#### WORK INSTRUCTION:
How many of the lines below include the word "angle"? Only the number should be given.

── EXTRACTED RECORDS

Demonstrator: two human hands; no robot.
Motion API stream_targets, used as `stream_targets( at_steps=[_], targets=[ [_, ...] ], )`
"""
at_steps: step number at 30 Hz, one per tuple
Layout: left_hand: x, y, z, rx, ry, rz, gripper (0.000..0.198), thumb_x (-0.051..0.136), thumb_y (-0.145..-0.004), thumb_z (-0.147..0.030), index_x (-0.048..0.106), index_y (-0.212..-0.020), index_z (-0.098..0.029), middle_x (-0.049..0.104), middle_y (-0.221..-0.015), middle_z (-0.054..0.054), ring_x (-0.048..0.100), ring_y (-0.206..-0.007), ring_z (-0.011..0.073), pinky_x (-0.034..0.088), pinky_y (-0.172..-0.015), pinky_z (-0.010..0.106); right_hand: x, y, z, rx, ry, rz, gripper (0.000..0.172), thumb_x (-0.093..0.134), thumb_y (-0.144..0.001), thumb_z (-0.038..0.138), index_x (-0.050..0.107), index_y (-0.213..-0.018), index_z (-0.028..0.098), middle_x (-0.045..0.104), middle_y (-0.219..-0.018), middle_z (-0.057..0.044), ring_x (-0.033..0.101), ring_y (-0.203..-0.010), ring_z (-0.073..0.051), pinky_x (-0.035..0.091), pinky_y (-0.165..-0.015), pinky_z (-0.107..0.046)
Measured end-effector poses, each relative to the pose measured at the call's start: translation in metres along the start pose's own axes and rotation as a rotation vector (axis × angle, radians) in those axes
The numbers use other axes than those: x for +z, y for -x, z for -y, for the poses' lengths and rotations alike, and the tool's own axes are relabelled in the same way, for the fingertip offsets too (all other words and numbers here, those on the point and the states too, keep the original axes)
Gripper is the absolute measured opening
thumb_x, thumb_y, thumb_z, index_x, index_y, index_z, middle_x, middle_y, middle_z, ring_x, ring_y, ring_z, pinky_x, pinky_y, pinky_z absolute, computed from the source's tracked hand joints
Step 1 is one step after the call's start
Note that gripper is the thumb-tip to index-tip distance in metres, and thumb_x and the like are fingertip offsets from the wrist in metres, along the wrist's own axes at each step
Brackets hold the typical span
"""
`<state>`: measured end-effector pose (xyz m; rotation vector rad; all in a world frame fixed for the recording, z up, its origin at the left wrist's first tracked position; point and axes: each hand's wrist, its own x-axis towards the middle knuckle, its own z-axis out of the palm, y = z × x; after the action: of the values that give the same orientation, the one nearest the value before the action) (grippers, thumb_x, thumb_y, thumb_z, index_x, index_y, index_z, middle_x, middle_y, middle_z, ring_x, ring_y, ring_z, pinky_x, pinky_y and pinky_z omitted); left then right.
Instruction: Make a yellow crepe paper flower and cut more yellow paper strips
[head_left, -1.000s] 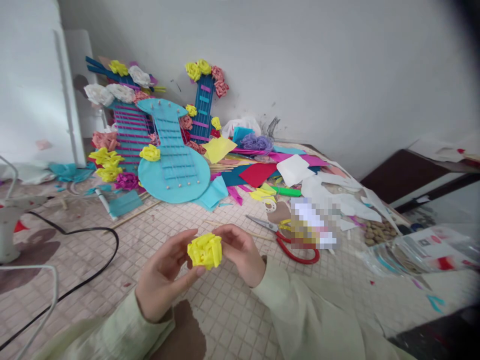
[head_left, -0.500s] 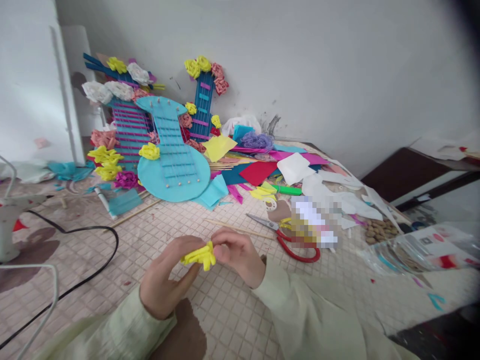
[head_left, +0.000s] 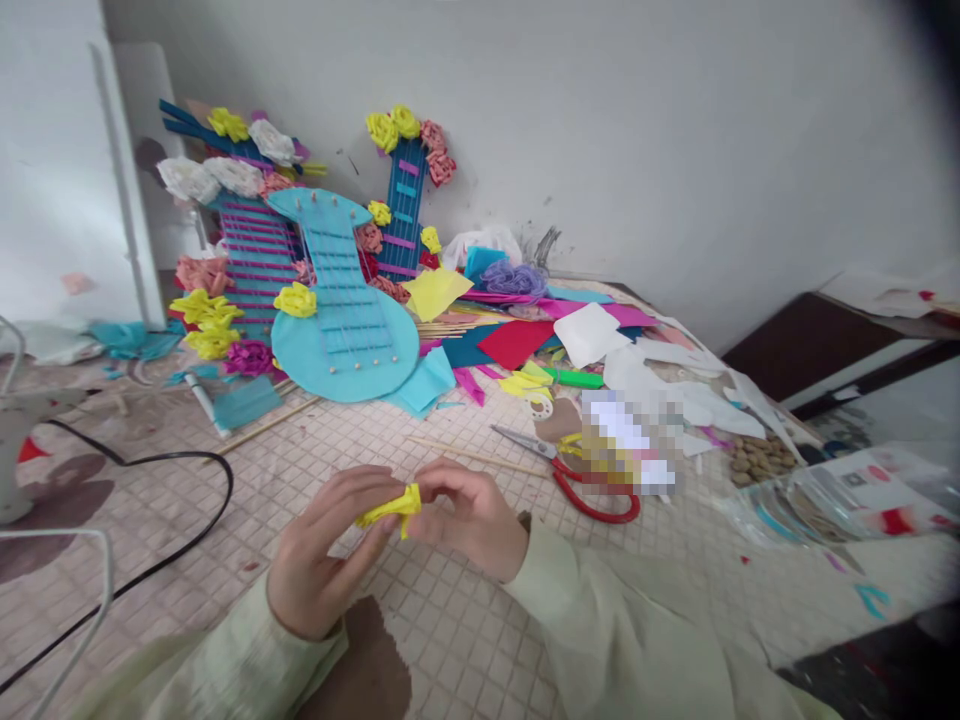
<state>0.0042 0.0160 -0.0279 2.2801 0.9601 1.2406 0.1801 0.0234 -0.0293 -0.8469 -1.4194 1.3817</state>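
Observation:
A small yellow folded-paper flower (head_left: 388, 508) is held above the tiled tabletop, between both hands. My left hand (head_left: 315, 560) grips it from the left, thumb below and fingers over the top, covering part of it. On the other side, my right hand (head_left: 476, 515) pinches its right edge between thumb and fingertips. To the right of that hand lie scissors (head_left: 598, 508) with red handles, their blades pointing left. A thin wooden stick (head_left: 472, 457) rests on the table just beyond the fingers.
Behind stands a turquoise guitar-shaped cutout (head_left: 345, 335) with strings, beside other decorated pieces with paper flowers. Coloured paper sheets (head_left: 517, 343) spread along the wall. A black cable (head_left: 180, 455) curves at left, near a white glue-gun-like tool (head_left: 19, 450). Plastic packaging (head_left: 832, 490) sits at right.
Both hands have shifted slightly left with the yellow paper flower. My right fingers have closed further over its right end, and the flower has turned a little.

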Motion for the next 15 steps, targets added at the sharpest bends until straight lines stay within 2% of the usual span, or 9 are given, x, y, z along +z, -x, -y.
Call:
stream_targets(
  at_steps=[4,11,13,15],
  targets=[
    [0.0007,0.0029,0.0,-0.067,-0.004,0.008,0.029,0.05,-0.082,-0.006,0.055,-0.105,-0.023,0.061,-0.099,0.005,0.055,-0.098,0.0198,0.045,-0.084,0.034,0.0019,0.0004,0.002,-0.017,0.072,-0.014,0.015,0.072,-0.065,0.029,0.062,-0.073,0.019,0.053,-0.075,-0.001,0.048,-0.074,-0.016,0.04,-0.073,-0.033],
    [0.0056,0.0071,0.0024,-0.281,0.003,0.004,0.013,0.048,-0.086,-0.019,0.056,-0.096,-0.021,0.063,-0.089,0.004,0.059,-0.083,0.0177,0.047,-0.071,0.031,0.0055,0.0011,-0.0035,0.03,0.023,-0.028,0.011,0.066,-0.066,0.023,0.061,-0.074,0.02,0.054,-0.078,-0.001,0.05,-0.075,-0.016,0.041,-0.072,-0.032],
    [0.0061,0.0054,0.0013,-0.273,0.001,-0.006,0.011,0.05,-0.085,-0.02,0.056,-0.094,-0.021,0.063,-0.087,0.004,0.059,-0.08,0.0179,0.047,-0.069,0.031,0.0065,0.0014,-0.005,0.057,0.04,-0.043,0.011,0.066,-0.065,0.022,0.06,-0.073,0.019,0.054,-0.077,-0.001,0.05,-0.075,-0.016,0.041,-0.071,-0.031],
    [0.006,0.0024,0.0001,-0.196,-0.018,-0.02,0.011,0.056,-0.081,-0.02,0.056,-0.092,-0.021,0.063,-0.083,0.003,0.058,-0.078,0.0184,0.047,-0.068,0.031,0.0073,0.0016,-0.0055,0.075,0.078,-0.05,0.01,0.065,-0.065,0.021,0.059,-0.072,0.019,0.054,-0.075,-0.001,0.05,-0.073,-0.016,0.041,-0.07,-0.031]
  ],
)
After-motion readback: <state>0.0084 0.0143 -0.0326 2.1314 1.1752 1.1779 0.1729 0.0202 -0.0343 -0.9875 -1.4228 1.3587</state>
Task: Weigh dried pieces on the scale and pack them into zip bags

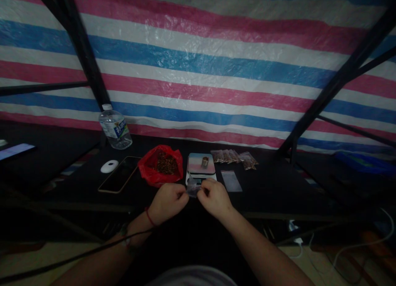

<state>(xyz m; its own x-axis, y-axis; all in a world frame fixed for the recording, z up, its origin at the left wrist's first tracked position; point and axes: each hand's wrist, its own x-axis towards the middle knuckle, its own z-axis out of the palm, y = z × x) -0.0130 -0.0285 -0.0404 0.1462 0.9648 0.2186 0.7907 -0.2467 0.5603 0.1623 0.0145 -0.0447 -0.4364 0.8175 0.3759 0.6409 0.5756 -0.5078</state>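
Note:
A small clear plastic bag [193, 190] is stretched between my two hands in front of the scale. My left hand [169, 201] pinches its left side, and my right hand [215, 198] pinches the right side. Just beyond is a digital kitchen scale [193, 169], its display partly covered by the bag and my fingers. On the scale's plate stands a small metal cup [204, 162] with brown bits in it. To the left lies an open red plastic bag [148, 170] holding loose brown dried pieces [167, 163]. A flat clear bag [231, 181] rests right of the scale.
Several filled small bags [227, 156] lie behind on the right. A phone [120, 174], a white round object [109, 166] and a plastic bottle [116, 129] stand or lie left on the black table [272, 191]. Dark metal posts [83, 51] flank a striped plastic sheet [210, 63].

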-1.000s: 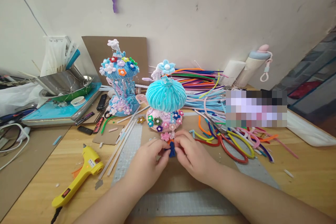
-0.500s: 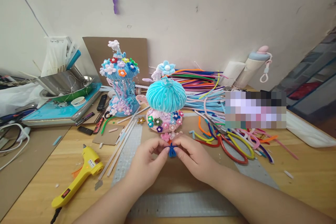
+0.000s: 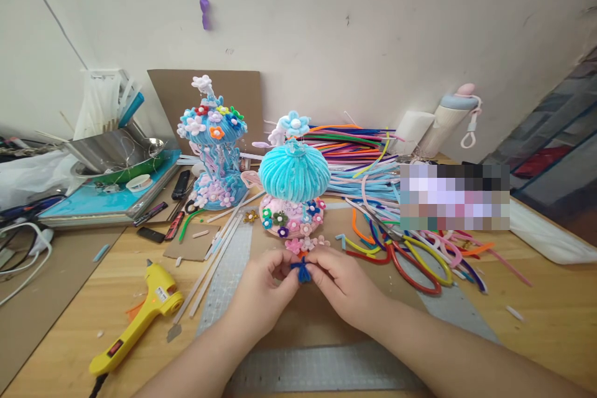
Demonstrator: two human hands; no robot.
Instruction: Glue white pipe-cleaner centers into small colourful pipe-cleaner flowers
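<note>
A small dark-blue pipe cleaner (image 3: 304,271), bent into loops, is pinched between my two hands above the brown cardboard. The fingertips of my left hand (image 3: 269,283) grip its left side, with my right hand (image 3: 336,280) closed on its right side. Just beyond my fingers lie small pink pipe-cleaner flowers (image 3: 295,245). Behind them stands a turquoise domed pipe-cleaner piece (image 3: 293,171) over a pink base (image 3: 283,208) covered in coloured flowers. A taller blue jellyfish-like piece (image 3: 213,127) with many flowers stands farther back on the left.
A yellow glue gun (image 3: 144,317) and clear glue sticks (image 3: 215,261) lie at the left. To the right are red-handled scissors (image 3: 415,267) among pipe-cleaner scraps, with bundles of pipe cleaners (image 3: 354,143) behind. A metal bowl (image 3: 112,149) rests on books at the back left.
My hands stay in nearly the same place, pinching the blue pipe cleaner. Its loops look slightly turned and spread. The whole view has shifted a little.
</note>
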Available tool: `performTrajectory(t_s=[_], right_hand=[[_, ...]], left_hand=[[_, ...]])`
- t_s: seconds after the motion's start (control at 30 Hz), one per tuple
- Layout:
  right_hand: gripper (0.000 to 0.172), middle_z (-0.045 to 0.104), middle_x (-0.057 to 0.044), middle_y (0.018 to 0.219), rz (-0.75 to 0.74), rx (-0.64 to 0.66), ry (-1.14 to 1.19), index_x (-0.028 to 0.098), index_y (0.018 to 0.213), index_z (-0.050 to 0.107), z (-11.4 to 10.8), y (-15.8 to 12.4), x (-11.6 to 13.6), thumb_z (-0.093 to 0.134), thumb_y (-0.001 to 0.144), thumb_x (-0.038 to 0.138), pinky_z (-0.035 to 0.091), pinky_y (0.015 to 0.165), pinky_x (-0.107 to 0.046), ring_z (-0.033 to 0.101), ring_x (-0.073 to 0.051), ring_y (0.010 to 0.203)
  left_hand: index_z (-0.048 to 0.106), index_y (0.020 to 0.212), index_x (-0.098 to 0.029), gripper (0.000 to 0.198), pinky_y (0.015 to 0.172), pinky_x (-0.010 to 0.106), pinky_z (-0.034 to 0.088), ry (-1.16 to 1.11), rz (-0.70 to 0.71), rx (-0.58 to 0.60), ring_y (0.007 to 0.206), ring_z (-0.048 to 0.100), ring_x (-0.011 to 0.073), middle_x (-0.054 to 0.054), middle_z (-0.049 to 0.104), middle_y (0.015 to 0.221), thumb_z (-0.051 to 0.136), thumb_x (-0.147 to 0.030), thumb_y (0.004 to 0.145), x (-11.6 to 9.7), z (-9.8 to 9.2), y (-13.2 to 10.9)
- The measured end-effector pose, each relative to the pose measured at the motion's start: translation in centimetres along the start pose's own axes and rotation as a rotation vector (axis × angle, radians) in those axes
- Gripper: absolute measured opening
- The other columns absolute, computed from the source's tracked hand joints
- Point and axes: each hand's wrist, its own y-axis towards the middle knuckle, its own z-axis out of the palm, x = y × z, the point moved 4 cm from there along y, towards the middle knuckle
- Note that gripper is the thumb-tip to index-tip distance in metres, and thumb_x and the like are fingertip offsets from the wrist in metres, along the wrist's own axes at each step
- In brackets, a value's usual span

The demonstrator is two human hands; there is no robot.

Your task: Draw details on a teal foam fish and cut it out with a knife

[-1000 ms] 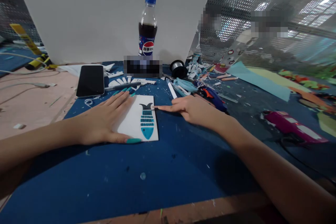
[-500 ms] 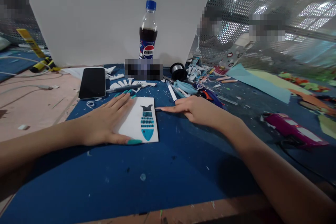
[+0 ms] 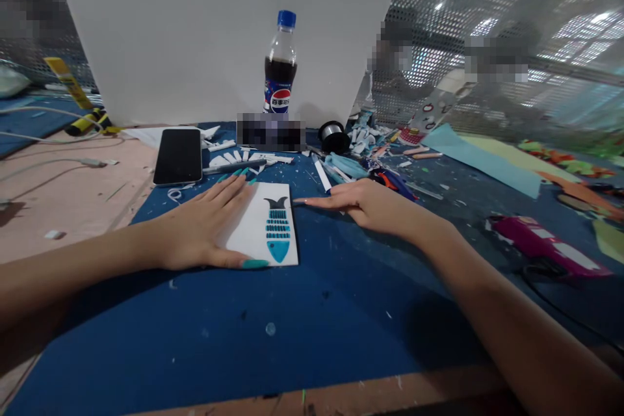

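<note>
A white card [image 3: 253, 244] bearing a teal and black paper fish [image 3: 277, 231] lies on the blue cutting mat [image 3: 292, 312]. My left hand [image 3: 205, 227] rests flat on the card's left half, fingers stretched out, teal nails showing. My right hand [image 3: 370, 205] lies on the mat just right of the card, its index finger pointing at the card's top right corner and the other fingers curled under. Whether anything sits in those curled fingers is hidden.
A black phone [image 3: 178, 156], a cola bottle [image 3: 279, 65], a wire spool [image 3: 333, 137], a pen [image 3: 234, 166] and white paper scraps [image 3: 229, 157] lie behind the card. A pink toy car [image 3: 541, 244], coloured paper sheets [image 3: 480, 156] and a white board [image 3: 219, 26] are around.
Both hands stay where they were on the card and mat. The head camera has tilted slightly, shifting the whole scene down and right in view.
</note>
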Motion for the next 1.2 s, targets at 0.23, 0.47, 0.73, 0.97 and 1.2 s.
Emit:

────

#### EXPECTED ANSWER:
2